This repository contains a toolchain to generate code for neural networks described by the ONNX format to dependency free C code using ApacheTVM.
The target is to generate C code that can be used for circuit simulation frameworks such as Chipyard or Synopsis.
- FrontEnds: ONNX
- Build tools: standard gcc, riscv64-unknown-elf, riscv64-unknown-elf baremetal
- Tested with python version 3.9.15
- Dependency management via poetry
After activating fresh virtual python environment:
$ pip install --upgrade pip
$ pip install poetry
$ poetry install
- Prepare onnx file. Modify prepare.sh to your needs. Generate dummy verification data:
$ ./prepare.sh
- Generate C code. Modify generate.sh to your needs. Generate C code:
$ ./generate.sh
- Build. Build with e.g.
$ cd <c_code_dir>
$ make
- Run. C code logs computed output and reference output to the console.

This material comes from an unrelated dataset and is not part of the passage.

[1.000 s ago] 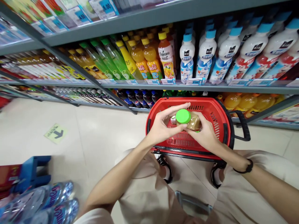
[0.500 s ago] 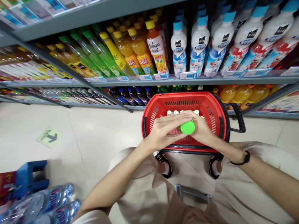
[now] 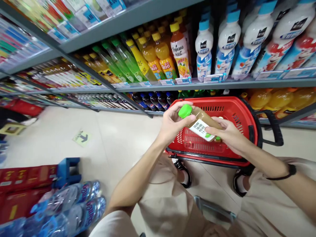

They match if the generated C code generated by TVM is correct. If they do not match, the issue either lies in the verification data or at Apache TVM. Execute e.g. via:
$ cd <build_dir>
$ ./executable
- Most of the steps work with multiple input and output arguments of the neural network but not all. For multiple inputs and outputs, the scripts need to be adjusted.
- An example output can be found in output/cnn_mnist for a basic CNN.